Schematic diagram of the iris capture metasurface used in lung cancer diagnosis (left) and images of rainbow localization for spectral analysis observed with a 4× objective (right). Author: Qiaoqiang Gan

The global spread of COVID-19 has highlighted the importance of rapid, accurate and easy detection of viruses and diseases. Recently, researchers are exploring on-chip sensing technologies to address these emerging challenges. More and more health monitoring features are being integrated into wearable devices, including personalized sensors that can be used in everyday life.


New research led by engineers at the King Abdullah University of Science and Technology (KAUST, Saudi Arabia) and the State University of New York at Buffalo (University at Buffalo, USA) has made significant progress in this direction. The system is constructed from a graded nanolattice surface with a period change from 300 nm to 500 nm. When illuminated by LEDs or lasers, a dark band can be seen in the image display (as shown in the image).

The spatial location of the dark band is determined by the incident wavelength, that is, different incident wavelengths will result in different dark bands at different locations within an area of ​​30 μm × 64 μm (smaller than the cross-sectional area of ​​a hair). That’s why this phenomenon is called “a rainbow“trap on a chip. When biomolecules bind to this chip, the location of the dark band will spatially shift, allowing direct observation of these surface bindings.
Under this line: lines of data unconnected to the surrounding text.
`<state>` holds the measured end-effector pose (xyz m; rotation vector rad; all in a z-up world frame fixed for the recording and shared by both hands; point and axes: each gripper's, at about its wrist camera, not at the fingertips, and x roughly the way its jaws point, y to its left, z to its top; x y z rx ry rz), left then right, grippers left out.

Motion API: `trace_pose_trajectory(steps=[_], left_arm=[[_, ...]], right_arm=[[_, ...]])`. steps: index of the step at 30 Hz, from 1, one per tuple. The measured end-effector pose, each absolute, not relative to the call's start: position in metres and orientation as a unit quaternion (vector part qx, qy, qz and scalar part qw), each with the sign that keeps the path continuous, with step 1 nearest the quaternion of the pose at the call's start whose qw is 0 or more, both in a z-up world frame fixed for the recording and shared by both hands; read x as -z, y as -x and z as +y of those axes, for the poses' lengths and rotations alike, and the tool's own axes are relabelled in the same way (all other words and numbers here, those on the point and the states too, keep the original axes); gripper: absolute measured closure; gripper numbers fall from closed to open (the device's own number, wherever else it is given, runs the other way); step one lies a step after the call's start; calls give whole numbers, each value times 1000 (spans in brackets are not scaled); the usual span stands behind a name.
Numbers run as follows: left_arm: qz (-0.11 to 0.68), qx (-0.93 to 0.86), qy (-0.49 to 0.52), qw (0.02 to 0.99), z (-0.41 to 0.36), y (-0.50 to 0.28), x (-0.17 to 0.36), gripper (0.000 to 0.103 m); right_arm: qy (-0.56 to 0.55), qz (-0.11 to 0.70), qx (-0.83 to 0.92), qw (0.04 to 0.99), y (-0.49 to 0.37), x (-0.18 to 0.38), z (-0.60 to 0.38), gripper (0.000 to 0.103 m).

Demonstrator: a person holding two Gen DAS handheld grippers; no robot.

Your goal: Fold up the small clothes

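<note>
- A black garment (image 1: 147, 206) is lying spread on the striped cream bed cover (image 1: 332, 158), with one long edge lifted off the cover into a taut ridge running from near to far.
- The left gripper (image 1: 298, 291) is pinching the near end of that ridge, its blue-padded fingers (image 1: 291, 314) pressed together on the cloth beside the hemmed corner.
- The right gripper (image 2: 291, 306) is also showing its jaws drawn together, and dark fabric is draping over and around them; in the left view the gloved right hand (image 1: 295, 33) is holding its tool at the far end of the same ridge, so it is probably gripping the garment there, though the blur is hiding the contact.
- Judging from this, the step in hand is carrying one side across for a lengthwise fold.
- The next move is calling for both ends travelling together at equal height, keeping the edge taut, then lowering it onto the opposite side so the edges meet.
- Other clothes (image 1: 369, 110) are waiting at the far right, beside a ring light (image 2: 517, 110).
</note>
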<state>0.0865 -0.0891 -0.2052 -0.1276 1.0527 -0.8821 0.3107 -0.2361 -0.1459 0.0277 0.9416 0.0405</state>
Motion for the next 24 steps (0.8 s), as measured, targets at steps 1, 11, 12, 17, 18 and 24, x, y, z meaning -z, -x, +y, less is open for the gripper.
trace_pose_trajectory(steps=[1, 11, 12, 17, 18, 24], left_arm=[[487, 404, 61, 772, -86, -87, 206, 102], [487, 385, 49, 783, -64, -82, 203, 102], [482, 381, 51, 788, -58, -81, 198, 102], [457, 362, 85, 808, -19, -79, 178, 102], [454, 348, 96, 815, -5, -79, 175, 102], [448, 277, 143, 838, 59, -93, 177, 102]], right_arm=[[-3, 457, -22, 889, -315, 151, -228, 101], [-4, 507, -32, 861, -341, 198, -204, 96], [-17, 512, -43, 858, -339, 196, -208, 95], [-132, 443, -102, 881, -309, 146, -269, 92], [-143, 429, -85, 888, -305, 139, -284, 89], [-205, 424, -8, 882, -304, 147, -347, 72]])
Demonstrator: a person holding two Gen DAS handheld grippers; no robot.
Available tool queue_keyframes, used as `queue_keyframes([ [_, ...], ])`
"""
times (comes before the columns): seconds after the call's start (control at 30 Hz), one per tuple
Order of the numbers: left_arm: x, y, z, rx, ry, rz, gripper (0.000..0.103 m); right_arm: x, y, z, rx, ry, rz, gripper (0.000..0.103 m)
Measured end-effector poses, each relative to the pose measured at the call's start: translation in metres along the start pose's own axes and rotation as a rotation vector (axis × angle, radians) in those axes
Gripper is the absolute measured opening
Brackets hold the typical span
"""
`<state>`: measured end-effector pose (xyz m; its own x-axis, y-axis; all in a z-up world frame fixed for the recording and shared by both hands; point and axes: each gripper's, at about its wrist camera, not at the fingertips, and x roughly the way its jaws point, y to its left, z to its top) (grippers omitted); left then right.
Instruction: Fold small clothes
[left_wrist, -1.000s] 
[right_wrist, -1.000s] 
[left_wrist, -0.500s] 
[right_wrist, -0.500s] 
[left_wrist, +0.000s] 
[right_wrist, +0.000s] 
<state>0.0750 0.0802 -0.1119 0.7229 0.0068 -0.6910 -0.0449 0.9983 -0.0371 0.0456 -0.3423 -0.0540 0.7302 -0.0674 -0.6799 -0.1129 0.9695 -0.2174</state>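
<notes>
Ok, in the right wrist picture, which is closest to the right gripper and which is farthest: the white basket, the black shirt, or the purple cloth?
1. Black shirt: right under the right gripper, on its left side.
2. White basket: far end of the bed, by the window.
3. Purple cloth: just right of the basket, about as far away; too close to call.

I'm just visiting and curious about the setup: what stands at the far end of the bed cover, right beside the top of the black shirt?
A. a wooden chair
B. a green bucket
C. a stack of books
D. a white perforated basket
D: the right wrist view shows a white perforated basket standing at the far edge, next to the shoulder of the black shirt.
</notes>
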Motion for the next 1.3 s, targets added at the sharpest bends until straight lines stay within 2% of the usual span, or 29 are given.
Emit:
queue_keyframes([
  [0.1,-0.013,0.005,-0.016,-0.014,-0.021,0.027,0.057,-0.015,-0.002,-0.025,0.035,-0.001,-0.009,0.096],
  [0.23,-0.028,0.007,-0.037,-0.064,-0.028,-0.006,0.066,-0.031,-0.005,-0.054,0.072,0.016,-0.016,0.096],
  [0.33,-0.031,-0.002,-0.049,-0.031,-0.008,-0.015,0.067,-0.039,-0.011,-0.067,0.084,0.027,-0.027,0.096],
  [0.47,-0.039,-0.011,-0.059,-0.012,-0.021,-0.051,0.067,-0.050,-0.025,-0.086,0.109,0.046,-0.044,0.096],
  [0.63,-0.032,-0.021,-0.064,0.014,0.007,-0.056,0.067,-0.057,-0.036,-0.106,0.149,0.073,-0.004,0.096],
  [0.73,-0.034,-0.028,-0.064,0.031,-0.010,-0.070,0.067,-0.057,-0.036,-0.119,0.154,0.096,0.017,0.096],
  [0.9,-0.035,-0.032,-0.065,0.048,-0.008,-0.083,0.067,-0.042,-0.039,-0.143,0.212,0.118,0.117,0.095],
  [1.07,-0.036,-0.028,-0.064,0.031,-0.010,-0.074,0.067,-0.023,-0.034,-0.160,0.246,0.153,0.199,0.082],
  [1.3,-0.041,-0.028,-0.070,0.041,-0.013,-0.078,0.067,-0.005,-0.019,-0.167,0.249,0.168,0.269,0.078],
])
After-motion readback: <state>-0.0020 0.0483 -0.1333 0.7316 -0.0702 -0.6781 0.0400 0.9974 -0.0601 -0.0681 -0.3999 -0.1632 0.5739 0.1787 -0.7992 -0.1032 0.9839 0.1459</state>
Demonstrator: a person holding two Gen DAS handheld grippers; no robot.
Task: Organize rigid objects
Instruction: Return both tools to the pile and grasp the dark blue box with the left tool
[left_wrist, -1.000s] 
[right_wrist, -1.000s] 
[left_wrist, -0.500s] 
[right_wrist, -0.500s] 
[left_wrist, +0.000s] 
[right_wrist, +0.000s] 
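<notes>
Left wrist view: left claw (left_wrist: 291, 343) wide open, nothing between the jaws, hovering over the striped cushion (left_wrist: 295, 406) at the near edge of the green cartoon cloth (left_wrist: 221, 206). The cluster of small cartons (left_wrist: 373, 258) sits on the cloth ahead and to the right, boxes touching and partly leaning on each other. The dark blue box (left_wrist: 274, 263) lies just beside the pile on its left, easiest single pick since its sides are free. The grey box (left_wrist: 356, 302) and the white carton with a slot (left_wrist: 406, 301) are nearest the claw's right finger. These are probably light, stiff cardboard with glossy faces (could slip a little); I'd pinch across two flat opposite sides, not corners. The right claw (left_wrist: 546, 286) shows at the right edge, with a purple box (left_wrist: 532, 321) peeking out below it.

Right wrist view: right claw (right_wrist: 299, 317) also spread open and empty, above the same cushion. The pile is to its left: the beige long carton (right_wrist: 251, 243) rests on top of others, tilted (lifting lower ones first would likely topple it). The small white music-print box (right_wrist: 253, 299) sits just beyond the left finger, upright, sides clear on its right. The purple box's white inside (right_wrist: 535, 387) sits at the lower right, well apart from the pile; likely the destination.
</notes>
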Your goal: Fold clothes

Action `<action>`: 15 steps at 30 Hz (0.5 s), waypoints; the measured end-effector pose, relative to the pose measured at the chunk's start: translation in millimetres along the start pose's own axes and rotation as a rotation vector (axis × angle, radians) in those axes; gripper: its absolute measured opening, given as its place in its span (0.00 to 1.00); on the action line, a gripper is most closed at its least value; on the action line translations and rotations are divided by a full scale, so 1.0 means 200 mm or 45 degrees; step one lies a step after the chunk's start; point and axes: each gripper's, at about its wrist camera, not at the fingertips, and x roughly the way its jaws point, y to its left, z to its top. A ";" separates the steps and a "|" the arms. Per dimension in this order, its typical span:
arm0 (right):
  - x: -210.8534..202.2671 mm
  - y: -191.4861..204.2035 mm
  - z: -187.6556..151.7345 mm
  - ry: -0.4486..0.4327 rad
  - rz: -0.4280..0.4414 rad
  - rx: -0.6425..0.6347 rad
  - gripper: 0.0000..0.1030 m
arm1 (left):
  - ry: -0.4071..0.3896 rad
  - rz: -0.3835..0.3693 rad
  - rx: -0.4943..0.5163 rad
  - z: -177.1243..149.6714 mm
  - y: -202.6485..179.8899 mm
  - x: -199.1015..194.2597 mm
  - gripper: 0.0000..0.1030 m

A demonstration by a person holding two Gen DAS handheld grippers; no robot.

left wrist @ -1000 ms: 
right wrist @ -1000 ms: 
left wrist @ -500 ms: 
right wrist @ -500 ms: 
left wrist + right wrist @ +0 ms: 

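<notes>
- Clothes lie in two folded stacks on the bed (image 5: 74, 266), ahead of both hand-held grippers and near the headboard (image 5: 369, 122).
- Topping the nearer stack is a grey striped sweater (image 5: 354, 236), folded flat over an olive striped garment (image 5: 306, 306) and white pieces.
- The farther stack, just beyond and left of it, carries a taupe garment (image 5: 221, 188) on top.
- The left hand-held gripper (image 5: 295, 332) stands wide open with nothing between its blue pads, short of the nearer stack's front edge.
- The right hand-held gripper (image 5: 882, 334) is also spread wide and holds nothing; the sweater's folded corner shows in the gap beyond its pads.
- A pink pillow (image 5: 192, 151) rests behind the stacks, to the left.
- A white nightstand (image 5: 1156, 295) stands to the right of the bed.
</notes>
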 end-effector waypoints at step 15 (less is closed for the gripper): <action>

“Rainbow light trapping is an intriguing on-chip slow-light phenomenon first reported in 2007 based on negative-refractive-index metamaterials. However, to capture a true rainbow rather than a single wavelength, a broadband negative-refractive metamaterial is required. This type of material has not been implemented to date,” says Gan, the lead author of the paper, a professor at KAUST.

“My group demonstrated this fundamentally intriguing phenomenon using graded surface lattices and confirmed it experimentally. Now we’ve filled the app gap with the captured rainbow chip.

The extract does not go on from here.